Sono affari loro. Alcune volte, se qualcuno ci pensa bene, cosa devi fare? In alcuni casi si dice: meglio due feriti che un morto. È chiaro che le squadre le partite se le giocano e sarà sempre così. Penso che ogni tanto anche qualche conto è giustificato farlo.
Oliviero Beha con Andrea Di Carlo aveva elaborato un libro-inchiesta sconcertante, che anticipò alla sua prima edizione quanto ritroviamo in atti. Nella sua ultima edizione, 'Il calcio alla sbarra', si aggiorna. Postille obbligatorie. Perché i fenomeni che avevano destato così tanta indignazione all'epoca dell'uscita del volume (come di altri legati al calcio, sul campo e di Palazzo) non sono certo estinti del tutto.

Temo, però, che questo impennarsi di dichiarazioni di circostanza distraggano da quanto si deve sottolineare. Che le partite vengano combinate è un sospetto, più di un dubbio per alcuni, che attraversa addetti ai lavori che potrebbero tacere in merito, nonostante il codice di giustizia sportiva sanzioni in caso di omessa denuncia. Se ad asserire, in modo indiretto, che di incontri manipolati ve ne siano è il numero due dell'Associazione Nazionale Calciatori, sindacato dei giocatori, la diffusione della negoziazione dei risultati risulta quasi ovvia.


Le partite si farebbero negli spogliatoi. O addirittura in campo, come ci ricordano alcuni passaggi dell'ordinanza di custodia cautelare emessa dal gip di Cremona, Guido Salvini, e dei verbali che riportano le verità dei collaboratori e pubblicati in questi ultimi mesi.

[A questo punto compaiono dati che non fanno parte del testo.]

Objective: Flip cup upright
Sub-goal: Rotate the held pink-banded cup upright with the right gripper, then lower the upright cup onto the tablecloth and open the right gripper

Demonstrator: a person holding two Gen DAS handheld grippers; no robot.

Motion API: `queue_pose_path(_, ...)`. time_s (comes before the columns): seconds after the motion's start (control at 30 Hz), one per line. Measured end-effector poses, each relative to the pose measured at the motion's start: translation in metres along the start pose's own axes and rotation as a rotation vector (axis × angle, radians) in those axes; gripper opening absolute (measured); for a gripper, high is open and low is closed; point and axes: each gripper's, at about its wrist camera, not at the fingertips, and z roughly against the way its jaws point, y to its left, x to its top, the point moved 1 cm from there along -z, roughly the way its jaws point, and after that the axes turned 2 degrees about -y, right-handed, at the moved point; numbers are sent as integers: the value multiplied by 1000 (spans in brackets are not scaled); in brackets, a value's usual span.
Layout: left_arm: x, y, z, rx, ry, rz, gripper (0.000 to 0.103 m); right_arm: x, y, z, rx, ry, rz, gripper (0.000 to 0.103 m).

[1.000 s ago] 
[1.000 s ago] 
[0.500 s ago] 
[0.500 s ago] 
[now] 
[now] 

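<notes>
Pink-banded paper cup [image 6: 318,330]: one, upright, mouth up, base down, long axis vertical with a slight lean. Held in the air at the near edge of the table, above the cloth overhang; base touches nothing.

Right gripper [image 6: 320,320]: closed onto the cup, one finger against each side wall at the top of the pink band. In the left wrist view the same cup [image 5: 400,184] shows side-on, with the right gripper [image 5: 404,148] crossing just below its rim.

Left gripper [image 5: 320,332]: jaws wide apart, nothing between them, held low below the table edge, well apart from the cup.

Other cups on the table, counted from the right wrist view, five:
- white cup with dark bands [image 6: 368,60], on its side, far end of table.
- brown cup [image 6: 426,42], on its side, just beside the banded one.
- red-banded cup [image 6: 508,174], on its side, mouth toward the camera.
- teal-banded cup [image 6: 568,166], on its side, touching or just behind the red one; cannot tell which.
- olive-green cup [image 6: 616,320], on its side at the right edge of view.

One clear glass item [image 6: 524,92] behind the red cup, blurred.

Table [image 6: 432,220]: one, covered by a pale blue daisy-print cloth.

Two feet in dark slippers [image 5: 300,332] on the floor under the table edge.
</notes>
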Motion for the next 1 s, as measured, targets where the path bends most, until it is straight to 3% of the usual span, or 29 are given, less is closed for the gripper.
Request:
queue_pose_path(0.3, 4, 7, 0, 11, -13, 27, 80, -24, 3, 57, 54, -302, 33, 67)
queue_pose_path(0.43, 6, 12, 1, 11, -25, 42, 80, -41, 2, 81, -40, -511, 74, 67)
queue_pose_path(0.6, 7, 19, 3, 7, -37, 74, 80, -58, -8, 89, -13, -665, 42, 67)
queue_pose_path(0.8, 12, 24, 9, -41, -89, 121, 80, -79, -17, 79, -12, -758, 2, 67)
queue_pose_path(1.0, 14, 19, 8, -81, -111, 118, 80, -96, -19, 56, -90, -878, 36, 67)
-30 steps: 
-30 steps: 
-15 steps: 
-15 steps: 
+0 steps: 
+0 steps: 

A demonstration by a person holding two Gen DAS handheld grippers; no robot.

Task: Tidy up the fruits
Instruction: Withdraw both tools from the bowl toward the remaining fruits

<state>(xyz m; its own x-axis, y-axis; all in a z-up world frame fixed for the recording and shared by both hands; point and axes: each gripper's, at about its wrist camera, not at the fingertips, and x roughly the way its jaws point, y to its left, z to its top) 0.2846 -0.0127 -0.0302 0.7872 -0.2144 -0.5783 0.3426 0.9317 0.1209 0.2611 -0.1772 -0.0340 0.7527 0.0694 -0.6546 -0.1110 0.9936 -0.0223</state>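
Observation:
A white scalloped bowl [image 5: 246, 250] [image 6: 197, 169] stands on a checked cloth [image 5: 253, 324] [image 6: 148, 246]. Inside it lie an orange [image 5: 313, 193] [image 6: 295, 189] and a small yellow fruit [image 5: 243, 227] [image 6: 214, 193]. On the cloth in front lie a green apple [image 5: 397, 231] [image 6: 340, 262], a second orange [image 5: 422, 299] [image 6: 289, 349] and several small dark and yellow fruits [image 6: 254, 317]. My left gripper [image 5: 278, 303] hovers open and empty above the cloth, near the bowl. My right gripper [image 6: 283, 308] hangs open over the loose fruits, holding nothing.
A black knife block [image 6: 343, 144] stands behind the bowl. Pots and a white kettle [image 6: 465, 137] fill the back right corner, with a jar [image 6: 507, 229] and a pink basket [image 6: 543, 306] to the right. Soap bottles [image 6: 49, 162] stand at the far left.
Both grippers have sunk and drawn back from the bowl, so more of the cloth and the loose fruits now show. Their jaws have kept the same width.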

No, non ho paura prima di tutto perché lo conosco; secondariamente perché conosco il calcio; terzo perché ho già sentito che moltissimi giocatori del Siena hanno dato delle versioni completamente diverse da quelle accusatorie; quarto perché per chi conosce il calcio e vive il calcio, nella propria testa può avere già in mente cosa possa essere accaduto e cosa accade in certe situazioni, che sicuramente non è nulla di negativo o nulla che possa far pensare alla malavita o a qualcosa del genere.
Antonio Conte, il fautore di questa Juventus dal bel gioco e dall'aggressività vincente, risponderà a Stefano Palazzi presto.Intanto, ha firmato il rinnovo fino al 2015. Non ha paura, la società non teme le conseguenze delle accuse formulate da Filippo Carobbio che mutano lo scenario dal punto di vista disciplinare. Buffon ha ribadito la propria serenità. E, da uomo di calcio, non nega quella malattia. Partirei da questo, più che analizzare il perché discuterne così adesso.